In Table 4b, we first evaluate Type I error rates under null response rates 0.17, 0.27, 0.37 and 0.47, and then consider power under the underlying placebo rate θ₁ = 0.27. ET uses a critical value of 0.034 in the p-value scale to preserve Type I error rates at α = 0.05 within the above range of θ in validation. Our method has consistently higher power than INCTA and ET under different values of θ₂ in addition to well-controlled Type I error rates (Table 4b).

6. Concluding Remarks

In this article, we propose a novel two-stage hypothesis testing framework to enhance power in a finite sample. As an important application in the ACTT trial on COVID-19, our method can contribute to a study with a shortened timeline, saved resources, and most importantly, fewer patients involved for ethical consideration.
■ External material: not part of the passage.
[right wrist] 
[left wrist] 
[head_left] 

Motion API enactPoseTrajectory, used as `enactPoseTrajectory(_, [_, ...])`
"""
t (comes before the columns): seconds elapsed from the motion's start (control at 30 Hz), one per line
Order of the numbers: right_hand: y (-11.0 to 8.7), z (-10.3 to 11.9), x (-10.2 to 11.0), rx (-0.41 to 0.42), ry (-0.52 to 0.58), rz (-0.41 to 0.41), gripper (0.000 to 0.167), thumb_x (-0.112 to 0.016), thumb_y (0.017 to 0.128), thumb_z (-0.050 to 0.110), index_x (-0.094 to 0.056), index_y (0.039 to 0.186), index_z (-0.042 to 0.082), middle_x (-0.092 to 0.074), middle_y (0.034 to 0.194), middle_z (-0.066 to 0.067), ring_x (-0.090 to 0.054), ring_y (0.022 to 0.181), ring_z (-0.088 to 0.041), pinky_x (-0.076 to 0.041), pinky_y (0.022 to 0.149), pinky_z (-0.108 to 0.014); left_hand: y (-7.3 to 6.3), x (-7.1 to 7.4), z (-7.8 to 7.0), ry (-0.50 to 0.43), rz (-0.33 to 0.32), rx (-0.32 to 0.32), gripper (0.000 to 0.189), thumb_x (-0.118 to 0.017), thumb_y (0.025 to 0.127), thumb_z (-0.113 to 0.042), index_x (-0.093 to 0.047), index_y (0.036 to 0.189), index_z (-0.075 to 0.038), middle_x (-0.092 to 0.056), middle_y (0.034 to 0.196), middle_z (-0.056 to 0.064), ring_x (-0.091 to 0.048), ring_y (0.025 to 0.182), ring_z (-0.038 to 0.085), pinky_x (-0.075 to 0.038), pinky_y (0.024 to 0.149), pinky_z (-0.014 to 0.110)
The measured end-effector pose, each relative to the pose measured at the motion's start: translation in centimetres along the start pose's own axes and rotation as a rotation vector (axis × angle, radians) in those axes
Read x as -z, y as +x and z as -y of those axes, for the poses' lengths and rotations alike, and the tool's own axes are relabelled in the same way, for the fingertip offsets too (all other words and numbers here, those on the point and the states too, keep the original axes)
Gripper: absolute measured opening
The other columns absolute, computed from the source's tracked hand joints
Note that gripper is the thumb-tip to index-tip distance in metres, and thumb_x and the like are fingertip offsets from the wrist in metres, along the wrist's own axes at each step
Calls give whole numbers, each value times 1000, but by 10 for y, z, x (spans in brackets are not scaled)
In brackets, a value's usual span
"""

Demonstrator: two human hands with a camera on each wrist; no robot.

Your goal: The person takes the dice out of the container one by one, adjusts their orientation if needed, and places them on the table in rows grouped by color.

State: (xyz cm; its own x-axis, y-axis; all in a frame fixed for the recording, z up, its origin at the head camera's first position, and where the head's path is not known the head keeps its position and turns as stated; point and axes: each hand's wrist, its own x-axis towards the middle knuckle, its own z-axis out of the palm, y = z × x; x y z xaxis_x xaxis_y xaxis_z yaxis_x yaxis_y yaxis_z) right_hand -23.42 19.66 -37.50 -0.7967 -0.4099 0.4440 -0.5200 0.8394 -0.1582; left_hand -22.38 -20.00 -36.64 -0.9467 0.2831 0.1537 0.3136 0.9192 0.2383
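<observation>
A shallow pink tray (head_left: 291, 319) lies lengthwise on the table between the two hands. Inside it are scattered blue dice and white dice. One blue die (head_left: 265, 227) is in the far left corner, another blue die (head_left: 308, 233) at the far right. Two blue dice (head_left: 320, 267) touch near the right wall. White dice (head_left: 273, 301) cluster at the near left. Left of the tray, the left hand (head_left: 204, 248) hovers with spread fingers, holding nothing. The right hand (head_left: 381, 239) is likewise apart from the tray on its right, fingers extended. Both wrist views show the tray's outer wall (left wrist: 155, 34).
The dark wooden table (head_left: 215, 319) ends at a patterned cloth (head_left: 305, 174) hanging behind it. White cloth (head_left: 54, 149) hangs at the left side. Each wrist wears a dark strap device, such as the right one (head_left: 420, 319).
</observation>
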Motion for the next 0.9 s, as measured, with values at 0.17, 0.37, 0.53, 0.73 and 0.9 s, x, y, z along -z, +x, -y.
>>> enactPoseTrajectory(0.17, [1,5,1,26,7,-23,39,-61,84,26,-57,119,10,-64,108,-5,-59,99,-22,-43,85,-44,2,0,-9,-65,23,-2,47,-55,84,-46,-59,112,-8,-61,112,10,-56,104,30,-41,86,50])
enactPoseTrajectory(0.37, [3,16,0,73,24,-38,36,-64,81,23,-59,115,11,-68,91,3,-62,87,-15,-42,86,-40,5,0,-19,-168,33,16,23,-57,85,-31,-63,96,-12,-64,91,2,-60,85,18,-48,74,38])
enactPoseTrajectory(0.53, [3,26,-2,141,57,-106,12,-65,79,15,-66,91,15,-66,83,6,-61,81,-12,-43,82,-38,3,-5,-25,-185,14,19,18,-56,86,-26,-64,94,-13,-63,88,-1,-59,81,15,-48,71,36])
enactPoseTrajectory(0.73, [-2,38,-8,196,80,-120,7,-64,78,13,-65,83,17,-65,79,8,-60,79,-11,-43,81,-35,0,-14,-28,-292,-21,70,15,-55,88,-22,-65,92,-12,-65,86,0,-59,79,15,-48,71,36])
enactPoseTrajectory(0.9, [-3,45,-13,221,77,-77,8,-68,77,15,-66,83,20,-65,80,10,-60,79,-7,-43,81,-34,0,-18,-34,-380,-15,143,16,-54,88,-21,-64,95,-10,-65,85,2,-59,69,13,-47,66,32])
Motivated by the ACTT, this article focuses on a two-group comparison with equal sample size. Our method can be readily generalized to a two-group comparison with unequal sample size, paired samples, hypothesis with contrasts, and multiple hypotheses testings. In problems where the potential UMP level α test or the UMP unbiased level α test are hard to characterize, we acknowledge that one can construct a more powerful hypothesis testing strategy by studying the parametric assumption in a given problem; but the next complication is to understand the distribution of the test statistics in a finite sample to compute its critical value with a controlled Type I error rate. Our proposed method, on the other hand, provides an automatic learning framework of identifying and characterizing such test statistics and critical values based on DNNs to enhance power. It can be a reference measure to evaluate the performance of other proposed testing strategies based on either analytic derivations or numerical approximations.

There are some potential limitations of the proposed method. First of all, our approach numerically approximates test statistics and critical values with the aim of power enhancement. The power can be slightly lower than the available theoretical most powerful test, for example in Section 4.3, or other statistics well-designed by human intelligence for a given problem. Secondly, the interpretation of test statistics constructed by TS-DNN needs further investigation. Based on our current framework, it is interpretated as a measure to maximally category whether observed data come from alternative hypothesis as compared with null hypothesis.